## Task requirements
Below is a listing. Quote from it, exactly, the lines from the one containing "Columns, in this" down to the one containing "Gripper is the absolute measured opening", both ends included, and nothing else.

## Supplied information

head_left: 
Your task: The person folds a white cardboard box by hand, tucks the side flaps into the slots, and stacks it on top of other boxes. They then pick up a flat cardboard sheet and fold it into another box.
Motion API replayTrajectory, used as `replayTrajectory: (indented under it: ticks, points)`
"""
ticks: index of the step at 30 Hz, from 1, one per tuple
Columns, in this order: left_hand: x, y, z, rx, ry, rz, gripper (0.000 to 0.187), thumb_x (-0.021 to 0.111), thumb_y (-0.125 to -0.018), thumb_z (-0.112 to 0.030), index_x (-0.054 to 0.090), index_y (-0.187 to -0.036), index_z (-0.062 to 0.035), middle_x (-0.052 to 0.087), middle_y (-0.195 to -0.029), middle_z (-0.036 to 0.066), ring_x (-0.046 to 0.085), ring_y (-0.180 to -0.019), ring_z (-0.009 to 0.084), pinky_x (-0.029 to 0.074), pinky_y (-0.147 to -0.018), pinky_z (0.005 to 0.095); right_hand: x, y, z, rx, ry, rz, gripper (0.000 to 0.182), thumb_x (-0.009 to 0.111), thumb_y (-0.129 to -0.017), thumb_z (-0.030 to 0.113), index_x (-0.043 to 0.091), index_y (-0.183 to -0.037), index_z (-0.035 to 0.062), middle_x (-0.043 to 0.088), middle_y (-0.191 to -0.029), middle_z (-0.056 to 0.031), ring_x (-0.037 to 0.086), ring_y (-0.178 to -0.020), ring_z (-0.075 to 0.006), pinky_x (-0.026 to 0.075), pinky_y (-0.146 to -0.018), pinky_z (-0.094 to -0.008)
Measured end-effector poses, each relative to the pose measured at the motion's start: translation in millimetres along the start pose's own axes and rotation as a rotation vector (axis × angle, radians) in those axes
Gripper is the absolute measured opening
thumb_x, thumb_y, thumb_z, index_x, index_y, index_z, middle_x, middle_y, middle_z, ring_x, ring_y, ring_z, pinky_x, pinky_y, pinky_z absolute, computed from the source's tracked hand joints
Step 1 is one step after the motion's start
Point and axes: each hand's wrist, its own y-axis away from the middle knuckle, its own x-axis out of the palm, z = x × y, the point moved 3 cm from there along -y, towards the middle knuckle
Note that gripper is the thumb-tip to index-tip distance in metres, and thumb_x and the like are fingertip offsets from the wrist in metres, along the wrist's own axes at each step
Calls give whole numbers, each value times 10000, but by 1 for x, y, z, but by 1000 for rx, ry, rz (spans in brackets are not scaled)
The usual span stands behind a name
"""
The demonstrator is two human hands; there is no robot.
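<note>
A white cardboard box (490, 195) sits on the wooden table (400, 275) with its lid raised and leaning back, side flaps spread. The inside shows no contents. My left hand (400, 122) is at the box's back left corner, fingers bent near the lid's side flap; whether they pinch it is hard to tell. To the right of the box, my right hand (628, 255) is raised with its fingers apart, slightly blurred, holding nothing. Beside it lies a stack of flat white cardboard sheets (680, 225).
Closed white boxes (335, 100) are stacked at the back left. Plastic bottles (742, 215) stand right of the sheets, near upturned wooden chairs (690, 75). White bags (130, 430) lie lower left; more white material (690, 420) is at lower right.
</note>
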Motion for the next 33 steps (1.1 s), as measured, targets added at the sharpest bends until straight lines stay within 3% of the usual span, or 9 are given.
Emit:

## Answer to this problem
Columns, in this order: left_hand: x, y, z, rx, ry, rz, gripper (0.000 to 0.187), thumb_x (-0.021 to 0.111), thumb_y (-0.125 to -0.018), thumb_z (-0.112 to 0.030), index_x (-0.054 to 0.090), index_y (-0.187 to -0.036), index_z (-0.062 to 0.035), middle_x (-0.052 to 0.087), middle_y (-0.195 to -0.029), middle_z (-0.036 to 0.066), ring_x (-0.046 to 0.085), ring_y (-0.180 to -0.019), ring_z (-0.009 to 0.084), pinky_x (-0.029 to 0.074), pinky_y (-0.147 to -0.018), pinky_z (0.005 to 0.095); right_hand: x, y, z, rx, ry, rz, gripper (0.000 to 0.182), thumb_x (-0.009 to 0.111), thumb_y (-0.129 to -0.017), thumb_z (-0.030 to 0.113), index_x (-0.043 to 0.091), index_y (-0.183 to -0.037), index_z (-0.035 to 0.062), middle_x (-0.043 to 0.088), middle_y (-0.191 to -0.029), middle_z (-0.056 to 0.031), ring_x (-0.037 to 0.086), ring_y (-0.178 to -0.020), ring_z (-0.075 to 0.006), pinky_x (-0.026 to 0.075), pinky_y (-0.146 to -0.018), pinky_z (-0.094 to -0.008)
Measured end-effector poses, each relative to the pose measured at the motion's start: translation in millimetres along the start pose's own axes and rotation as a rotation vector (axis × angle, radians) in those axes
Gripper is the absolute measured opening

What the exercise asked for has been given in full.